#### [Directions]
Your answer should be the lines below from the one holding "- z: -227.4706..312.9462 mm" through the one holding "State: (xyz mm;", copied exactly and with nothing else.
-*-
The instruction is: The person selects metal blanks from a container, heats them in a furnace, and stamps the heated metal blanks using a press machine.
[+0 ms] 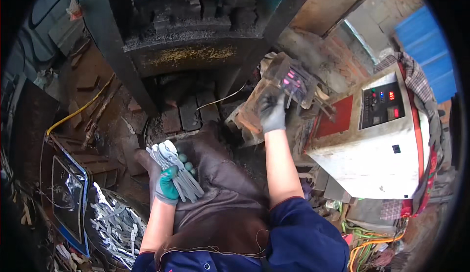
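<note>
My left hand point(168, 185), in a grey glove with green coating, is wrapped around a bundle of long grey metal blanks point(179, 173) above my lap. Its green fingertips show past the bundle's far side. My right hand point(272, 111), in a grey glove blackened over the fingers, reaches forward to the brick-lined heater point(267, 88). The fingers look curled beside a thin rod end point(289, 99), but whether they grip it is unclear. Just beyond, several blank ends point(292, 79) glow pink in the heater's dark opening.
A basket of grey metal blanks point(115, 220) stands at my lower left, beside a blue-edged frame point(85, 208). To the right is a white control cabinet point(367, 161) with lit displays. A heavy dark machine frame point(196, 56) rises ahead. Orange and green cables point(377, 240) lie lower right.
</note>
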Demonstrator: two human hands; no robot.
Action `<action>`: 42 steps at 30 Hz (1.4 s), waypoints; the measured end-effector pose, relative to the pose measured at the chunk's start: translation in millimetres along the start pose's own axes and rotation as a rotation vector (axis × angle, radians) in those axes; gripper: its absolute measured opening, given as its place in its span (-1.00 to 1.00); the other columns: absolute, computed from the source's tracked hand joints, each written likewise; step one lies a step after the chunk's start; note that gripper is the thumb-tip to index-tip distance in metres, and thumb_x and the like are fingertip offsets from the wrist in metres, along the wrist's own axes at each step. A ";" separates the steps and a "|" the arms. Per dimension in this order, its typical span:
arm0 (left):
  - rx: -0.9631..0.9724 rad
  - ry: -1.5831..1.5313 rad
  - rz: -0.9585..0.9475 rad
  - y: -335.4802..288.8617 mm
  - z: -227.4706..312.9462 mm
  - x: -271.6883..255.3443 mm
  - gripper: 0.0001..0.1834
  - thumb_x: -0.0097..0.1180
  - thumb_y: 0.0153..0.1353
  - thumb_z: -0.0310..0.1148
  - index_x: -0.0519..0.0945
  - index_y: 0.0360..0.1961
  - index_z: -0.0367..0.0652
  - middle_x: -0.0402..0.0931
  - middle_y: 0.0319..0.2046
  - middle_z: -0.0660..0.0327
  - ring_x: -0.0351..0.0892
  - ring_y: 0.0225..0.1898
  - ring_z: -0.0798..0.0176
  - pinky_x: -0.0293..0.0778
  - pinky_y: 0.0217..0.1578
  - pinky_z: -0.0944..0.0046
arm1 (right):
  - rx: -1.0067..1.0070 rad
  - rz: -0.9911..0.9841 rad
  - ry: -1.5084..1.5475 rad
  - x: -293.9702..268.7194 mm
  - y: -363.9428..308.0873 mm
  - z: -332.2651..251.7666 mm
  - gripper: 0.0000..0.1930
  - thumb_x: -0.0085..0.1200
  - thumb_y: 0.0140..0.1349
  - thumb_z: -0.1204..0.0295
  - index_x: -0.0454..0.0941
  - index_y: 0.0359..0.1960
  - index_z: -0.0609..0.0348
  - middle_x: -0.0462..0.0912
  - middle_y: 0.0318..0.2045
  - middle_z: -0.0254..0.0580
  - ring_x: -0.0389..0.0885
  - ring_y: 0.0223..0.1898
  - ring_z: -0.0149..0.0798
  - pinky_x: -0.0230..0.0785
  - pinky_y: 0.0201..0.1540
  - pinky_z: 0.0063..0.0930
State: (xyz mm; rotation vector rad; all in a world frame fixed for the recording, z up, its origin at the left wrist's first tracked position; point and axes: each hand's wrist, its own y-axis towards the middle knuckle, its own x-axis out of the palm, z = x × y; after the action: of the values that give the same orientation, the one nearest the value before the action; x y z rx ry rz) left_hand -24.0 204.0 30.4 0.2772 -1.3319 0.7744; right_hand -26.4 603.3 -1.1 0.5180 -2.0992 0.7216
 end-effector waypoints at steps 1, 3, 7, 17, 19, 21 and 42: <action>0.026 0.011 0.015 -2.7 -1.0 -1.5 -0.41 0.28 -0.03 -0.42 0.35 0.08 -0.05 0.50 -0.17 0.25 0.54 -0.19 0.15 0.49 -0.08 0.06 | -0.009 -0.010 -0.010 6.4 1.6 0.5 -0.79 -0.02 0.33 0.24 0.52 -0.28 0.11 0.57 -0.45 -0.39 0.53 -0.47 -0.43 0.48 -0.41 -0.63; 0.032 0.023 0.043 -7.4 -4.0 -2.0 -0.40 0.28 -0.04 -0.41 0.36 0.08 -0.05 0.49 -0.17 0.23 0.54 -0.18 0.14 0.48 -0.08 0.06 | -0.041 0.067 -0.153 5.5 -12.6 4.9 -0.78 -0.07 0.35 0.26 0.51 -0.20 0.13 0.59 -0.34 -0.35 0.55 -0.35 -0.40 0.48 -0.28 -0.57; 0.006 0.080 0.120 -7.4 -3.4 -23.7 -0.40 0.25 -0.06 -0.36 0.37 0.07 -0.17 0.48 -0.15 0.15 0.52 -0.13 0.10 0.47 -0.05 0.07 | 0.087 -0.261 -0.170 32.6 -112.7 19.7 -0.55 -0.27 0.39 0.23 0.30 0.21 0.20 0.39 0.16 -0.12 0.36 0.17 -0.29 0.17 0.23 -0.26; -0.047 -0.062 -0.055 -3.3 -2.7 -26.0 -0.45 0.26 0.04 -0.40 0.40 0.09 -0.19 0.53 -0.11 0.18 0.54 -0.07 0.10 0.49 0.00 0.04 | 0.271 -0.562 -0.648 245.7 -70.4 88.4 -0.67 -0.15 0.33 0.16 0.47 -0.40 0.15 0.40 -0.69 -0.38 0.28 -0.74 -0.46 0.03 -0.73 -0.62; -0.018 -0.051 -0.046 -4.7 -2.0 -22.9 -0.45 0.27 0.04 -0.40 0.40 0.09 -0.19 0.53 -0.11 0.18 0.54 -0.06 0.10 0.49 0.00 0.04 | 0.343 -0.582 -0.669 269.6 -54.9 99.4 -0.66 -0.20 0.34 0.14 0.45 -0.42 0.12 0.40 -0.69 -0.39 0.26 -0.73 -0.45 0.00 -0.72 -0.62; 0.025 -0.015 -0.013 -5.1 -4.0 -21.1 -0.43 0.28 0.03 -0.39 0.40 0.10 -0.18 0.52 -0.11 0.19 0.54 -0.06 0.10 0.49 0.00 0.04 | 0.442 -0.536 -0.669 286.1 -41.6 109.4 -0.66 -0.22 0.35 0.15 0.44 -0.44 0.10 0.41 -0.68 -0.39 0.27 -0.73 -0.46 0.01 -0.72 -0.64; 0.048 -0.030 -0.021 4.8 -12.8 -26.0 -0.54 0.13 0.14 -0.38 0.39 0.09 -0.20 0.50 -0.05 0.08 0.51 0.00 0.07 0.44 0.04 0.09 | 0.020 -1.169 -2.190 65.2 -237.2 56.4 -0.66 0.16 0.09 0.13 0.60 -0.36 0.20 0.59 -0.43 0.07 0.61 -0.42 0.02 0.41 -0.37 -0.27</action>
State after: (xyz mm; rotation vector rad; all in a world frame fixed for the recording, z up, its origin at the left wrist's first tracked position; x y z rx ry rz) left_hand -18.3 206.1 1.6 0.3423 -1.3379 0.7879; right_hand 43.0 381.8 98.1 3.0701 -2.3624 -1.1646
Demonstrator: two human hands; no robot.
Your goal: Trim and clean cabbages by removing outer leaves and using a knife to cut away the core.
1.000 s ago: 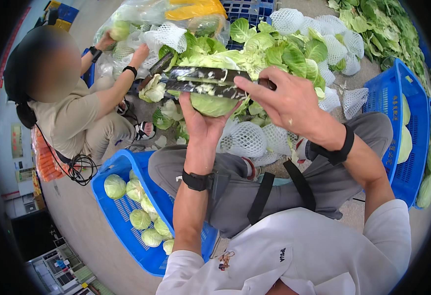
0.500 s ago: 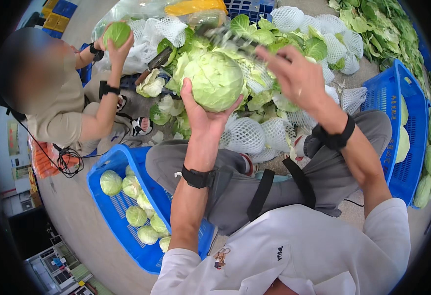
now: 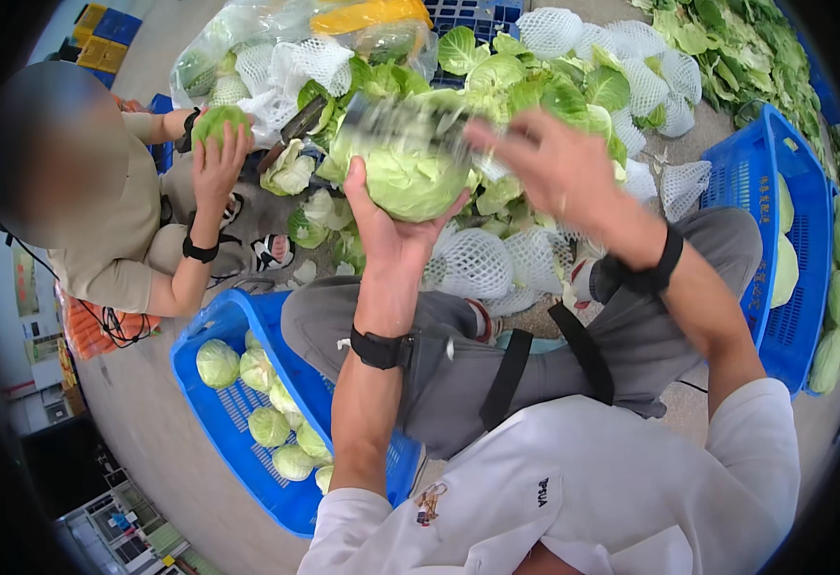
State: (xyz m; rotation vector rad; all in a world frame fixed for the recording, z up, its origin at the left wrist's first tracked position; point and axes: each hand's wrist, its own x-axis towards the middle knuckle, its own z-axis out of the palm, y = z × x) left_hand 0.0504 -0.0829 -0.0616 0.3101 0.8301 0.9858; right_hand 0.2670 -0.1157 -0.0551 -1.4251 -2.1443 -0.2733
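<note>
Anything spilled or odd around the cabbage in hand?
Yes: loose leaves and white foam nets litter the floor ahead, untidy underfoot. A pale scrap shows against the gray trousers; whether resting or falling, I can't tell. The cabbage itself shows no obvious damage.

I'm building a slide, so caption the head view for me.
Left hand holds a pale green cabbage while the right hand holds a motion-blurred knife over its far side.
</note>
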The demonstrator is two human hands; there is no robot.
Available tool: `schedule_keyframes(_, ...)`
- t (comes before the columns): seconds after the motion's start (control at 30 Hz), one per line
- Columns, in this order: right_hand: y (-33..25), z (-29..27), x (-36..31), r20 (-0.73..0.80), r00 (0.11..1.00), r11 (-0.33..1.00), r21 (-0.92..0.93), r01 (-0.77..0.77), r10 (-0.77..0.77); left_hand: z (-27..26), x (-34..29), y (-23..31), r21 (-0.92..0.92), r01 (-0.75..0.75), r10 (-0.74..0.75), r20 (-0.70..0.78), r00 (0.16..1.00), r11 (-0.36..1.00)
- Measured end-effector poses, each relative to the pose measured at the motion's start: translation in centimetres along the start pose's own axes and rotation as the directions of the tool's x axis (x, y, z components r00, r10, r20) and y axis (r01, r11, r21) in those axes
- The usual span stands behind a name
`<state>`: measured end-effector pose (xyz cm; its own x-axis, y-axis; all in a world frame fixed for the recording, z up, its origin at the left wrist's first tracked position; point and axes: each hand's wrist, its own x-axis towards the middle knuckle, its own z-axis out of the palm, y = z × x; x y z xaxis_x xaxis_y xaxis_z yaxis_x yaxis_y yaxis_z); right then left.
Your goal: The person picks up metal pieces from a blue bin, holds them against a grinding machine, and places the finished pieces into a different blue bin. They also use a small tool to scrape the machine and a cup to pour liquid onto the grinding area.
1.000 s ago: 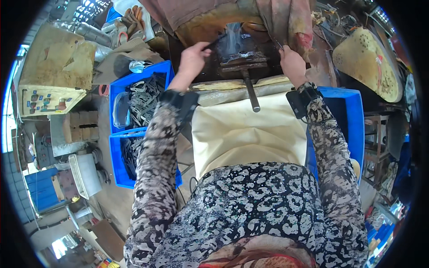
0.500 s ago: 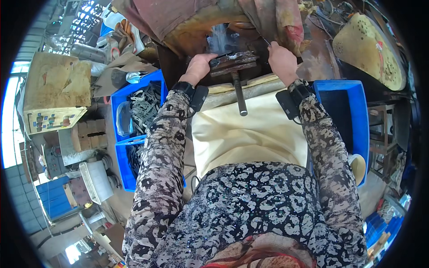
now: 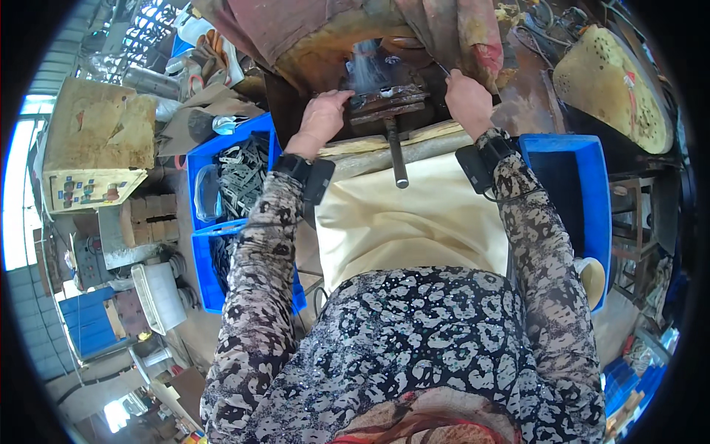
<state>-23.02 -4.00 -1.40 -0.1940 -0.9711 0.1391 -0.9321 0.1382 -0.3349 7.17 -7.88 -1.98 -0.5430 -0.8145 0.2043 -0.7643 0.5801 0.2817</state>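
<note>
And the left hand (image 3: 324,117) has drawn back a touch from the fixture (image 3: 388,105), fingertips now just beside its left end, where half a second ago the hand was up against it; whether thumb and fingers pinch anything, there's no telling. The right hand (image 3: 469,103) has barely budged, closed round a thin rod (image 3: 444,69) near the edge of the drape (image 3: 318,22). So the fixture sits between the hands, its left end looking freer, a whitish spray (image 3: 366,66) just beyond, the work seemingly between touches! Its handle (image 3: 398,159) juts toward the apron (image 3: 414,214), and the drape hides what lies behind. Leftward, two blue bins (image 3: 203,266), metal strips (image 3: 244,174) heaped in the farther; rightward, another bin (image 3: 603,192) beside the forearm
</note>
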Motion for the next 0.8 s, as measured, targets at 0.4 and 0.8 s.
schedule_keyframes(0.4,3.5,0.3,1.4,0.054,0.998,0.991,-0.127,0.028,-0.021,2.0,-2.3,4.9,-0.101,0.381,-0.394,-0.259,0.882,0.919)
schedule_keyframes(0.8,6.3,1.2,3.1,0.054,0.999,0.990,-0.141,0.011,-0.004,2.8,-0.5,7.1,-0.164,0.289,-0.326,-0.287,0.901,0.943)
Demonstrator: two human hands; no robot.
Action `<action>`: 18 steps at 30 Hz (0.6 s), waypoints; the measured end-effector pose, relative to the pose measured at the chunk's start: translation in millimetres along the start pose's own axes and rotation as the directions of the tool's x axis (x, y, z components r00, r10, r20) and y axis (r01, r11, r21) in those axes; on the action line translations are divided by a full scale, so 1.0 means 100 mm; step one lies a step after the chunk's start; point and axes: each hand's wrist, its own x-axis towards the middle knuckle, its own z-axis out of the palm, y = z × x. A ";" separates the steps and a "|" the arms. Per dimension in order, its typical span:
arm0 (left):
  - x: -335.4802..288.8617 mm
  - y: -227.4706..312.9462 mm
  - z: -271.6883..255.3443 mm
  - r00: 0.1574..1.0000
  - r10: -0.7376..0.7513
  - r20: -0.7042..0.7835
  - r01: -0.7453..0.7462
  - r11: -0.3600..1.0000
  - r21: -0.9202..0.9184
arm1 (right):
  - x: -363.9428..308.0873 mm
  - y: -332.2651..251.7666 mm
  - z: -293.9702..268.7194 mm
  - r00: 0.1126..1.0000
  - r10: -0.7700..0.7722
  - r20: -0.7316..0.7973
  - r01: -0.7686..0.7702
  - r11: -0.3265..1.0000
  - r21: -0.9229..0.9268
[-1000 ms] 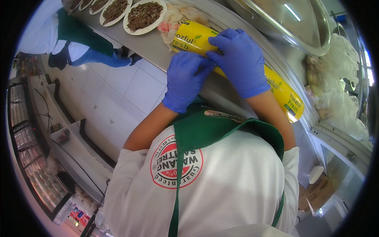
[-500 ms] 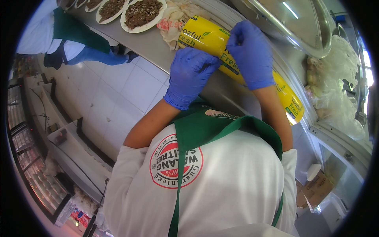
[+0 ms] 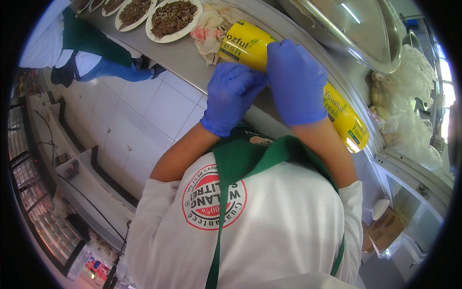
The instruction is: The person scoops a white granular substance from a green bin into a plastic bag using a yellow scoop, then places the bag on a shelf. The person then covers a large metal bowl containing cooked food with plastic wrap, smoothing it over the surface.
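Note:
A long yellow roll, which looks like plastic wrap in its printed packaging, lies slantwise along the steel counter in front of me. My left hand, in a blue glove, is closed in a pinch at the roll's near edge. Beside it, my right hand, gloved alike, lies across the middle of the roll with its fingers bent, hiding that stretch. The fingertips of both hands come close together. What they pinch, if anything, cannot be made out.
Plates of dark sliced meat, the nearest one paper-white, line the counter at far left. A crumpled cloth touches the roll's left end. Metal trays and clear plastic bags are at right. Another person stands at upper left.
My right hand has come down and left over the roll, closer to my left hand, covering more of the middle. My left hand has shifted only slightly.

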 end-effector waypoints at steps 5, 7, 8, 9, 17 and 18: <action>0.04 -0.08 0.08 1.000 0.023 -0.009 -0.023 0.999 -0.049 | 0.16 0.21 0.25 0.995 0.086 -0.059 -0.074 0.980 0.184; 0.05 -0.10 0.09 1.000 -0.002 -0.008 0.002 0.996 -0.091 | 0.16 0.37 0.30 0.988 0.155 0.004 -0.142 0.892 0.430; 0.06 -0.09 0.09 1.000 -0.014 -0.015 0.012 0.995 -0.103 | 0.15 0.42 0.31 0.982 0.182 0.043 -0.176 0.822 0.542; 0.08 -0.07 0.08 0.999 -0.026 -0.021 0.023 0.993 -0.116 | 0.15 0.46 0.29 0.982 0.177 0.065 -0.182 0.802 0.569; 0.05 -0.05 0.08 0.998 -0.044 -0.034 0.041 0.995 -0.089 | 0.09 0.25 0.08 0.998 -0.044 -0.055 0.061 0.932 0.358; 0.06 -0.04 0.07 0.999 -0.044 -0.031 0.041 0.996 -0.079 | 0.10 0.21 0.09 0.998 -0.035 -0.051 0.048 0.954 0.296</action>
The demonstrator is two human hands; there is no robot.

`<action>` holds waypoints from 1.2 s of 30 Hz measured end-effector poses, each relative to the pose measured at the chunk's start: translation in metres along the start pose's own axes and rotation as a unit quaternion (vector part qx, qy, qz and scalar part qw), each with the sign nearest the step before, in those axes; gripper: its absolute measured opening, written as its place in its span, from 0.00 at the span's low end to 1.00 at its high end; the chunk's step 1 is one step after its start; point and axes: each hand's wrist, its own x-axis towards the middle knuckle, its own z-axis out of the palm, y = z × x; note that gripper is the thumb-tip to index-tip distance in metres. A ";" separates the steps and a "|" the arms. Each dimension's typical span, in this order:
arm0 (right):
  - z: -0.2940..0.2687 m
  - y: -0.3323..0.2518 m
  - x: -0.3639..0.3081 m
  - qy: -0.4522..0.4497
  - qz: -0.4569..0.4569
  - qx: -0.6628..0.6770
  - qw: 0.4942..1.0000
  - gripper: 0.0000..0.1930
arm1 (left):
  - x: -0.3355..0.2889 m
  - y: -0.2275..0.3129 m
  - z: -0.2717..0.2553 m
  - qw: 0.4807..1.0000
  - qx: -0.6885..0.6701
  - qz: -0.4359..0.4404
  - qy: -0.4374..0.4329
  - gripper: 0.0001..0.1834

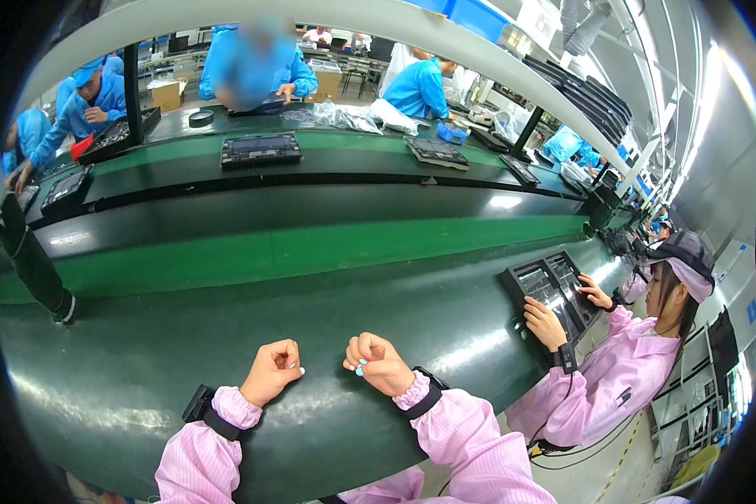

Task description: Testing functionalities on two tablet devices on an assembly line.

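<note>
My left hand (273,371) hovers above the green worktop (168,336), its fingers curled in and the thumb beside them. To its right, my right hand (378,364) is curled in a loose fist, with light blue showing on the nails. Nothing shows in either hand, and a gap of bare worktop lies between them. Both forearms wear pink striped sleeves. A black strap with a small box (198,404) is around my left wrist, and a black band (424,401) circles the right one.
At the right, a co-worker in pink holds a black tray-like frame (522,275). Beyond a green strip, flat black electronic units (260,150) lie on the far line, with people in blue behind. A dark wrapped post (35,265) stands left. A pale beam (378,21) crosses overhead.
</note>
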 end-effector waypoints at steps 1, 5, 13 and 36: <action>0.001 -0.001 0.000 0.009 0.002 -0.005 1.000 0.11 | 0.000 0.000 0.000 1.000 0.000 -0.001 0.000 0.15; -0.001 0.000 0.000 0.045 0.020 0.006 0.999 0.09 | 0.001 0.004 0.002 1.000 0.008 -0.002 -0.003 0.13; -0.012 0.003 -0.002 0.059 0.043 0.020 0.997 0.04 | 0.005 -0.002 -0.002 1.000 -0.012 0.023 -0.010 0.11; -0.004 0.001 0.001 0.037 0.012 -0.042 0.998 0.14 | 0.006 0.000 0.003 0.997 0.053 0.011 0.058 0.17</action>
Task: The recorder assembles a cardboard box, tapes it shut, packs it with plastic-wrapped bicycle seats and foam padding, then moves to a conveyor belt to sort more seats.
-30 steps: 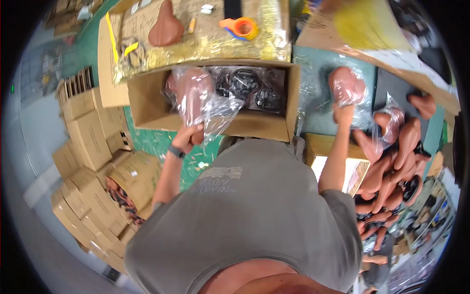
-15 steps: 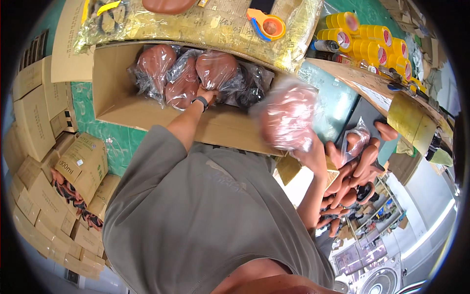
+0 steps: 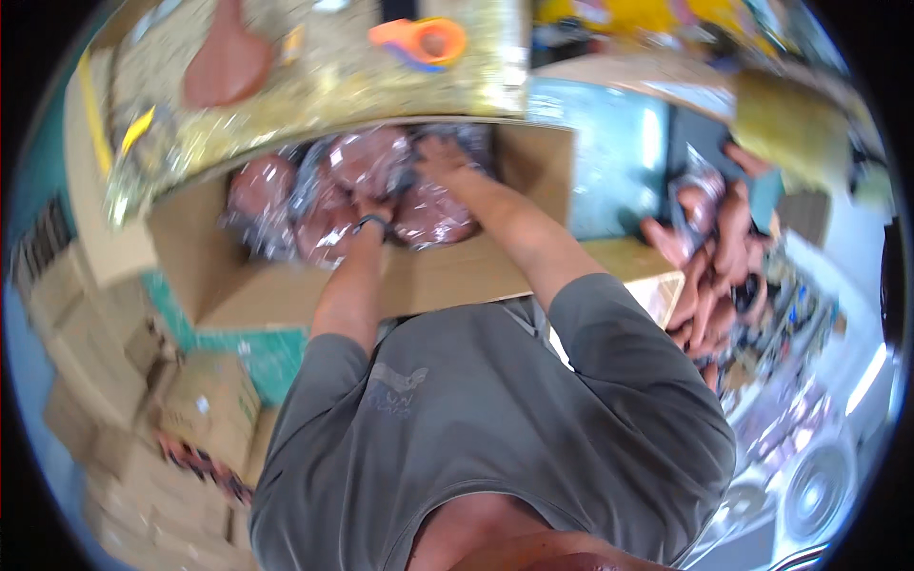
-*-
#### [Solution to this task]
  - z: -227.4706..312.9462 mm
  - x: -271.6883..255.3443 mm
  - gripper: 0.0001..0.1834
  - thumb_x: -0.0097..0.1180
  - thumb_y: 0.0153..0.1353
  - thumb_z: -0.0310..0.1148
  - index_x: -0.0519..0.0945
  - index_y: 0.0360..0.1961
  - index_z: -0.0367..0.0652
  - middle_x: -0.0402..0.0931
  - middle_y: 0.0319..0.2046
  - middle_z: -0.0660..0.0327
  - ring_x: -0.0351..0.0892
  - ring_y: 0.0225..0.1898
  - ring_z: -0.0798..0.0176
  - pinky_x: -0.0293..0.0778
  - pinky_y: 0.0217..0.1578
  - pinky_z: -0.0944..0.0046
arm1 (right):
  - rx: -1.0067..1.0070 rad
  - rz: -0.9911..0.9841 rad
  - ry: -1.5084..1.5475 rad
  - x: -293.9702..268.7194 mm
  - y: -363.9428..308.0873 mm
  - z: -332.2651..251.7666 mm
  - gripper: 0.0000..0.1930
  - thumb_x: -0.0085..0.1200
  - thumb_y: 0.0140..0.1349
  - thumb_z: -0.1204..0.0295
  - index_x: -0.0454..0.0941
  - index_y: 0.0359..0.1960
  - index_z: -0.0609..0.0348
  - middle_x: -0.0462..0.0912
  - middle_y: 0.0318..0.2045
  - middle_z: -0.0254..0.0580
  - ring_x: -0.0389..0.0885
  - ring_y: 0.0223..0.1898
  - ring_z: -0.0149..0.0798
  - pinky_x: -0.0230..0.0785
  - pinky_y: 0.0201..0.1540
  - pinky_z: 0.0063..0.0930
State: (xyz mm; rotation vector rad; all in a world frame fixed for the recording, z up, its origin at the left wrist's first tracked position; point and axes: each hand's wrist, its own y-axis towards the middle knuckle, its own x-axis out of the palm, z = x × y; after the action: of the values that give the same orientation, the one nearest the value before the action; x y z rx ry rz) left_hand -24.0 204.0 30.4 0.2772 -1.3319 0.7744; right_hand -26.4 603.3 -1.1 0.5180 -2.0992 0.7216

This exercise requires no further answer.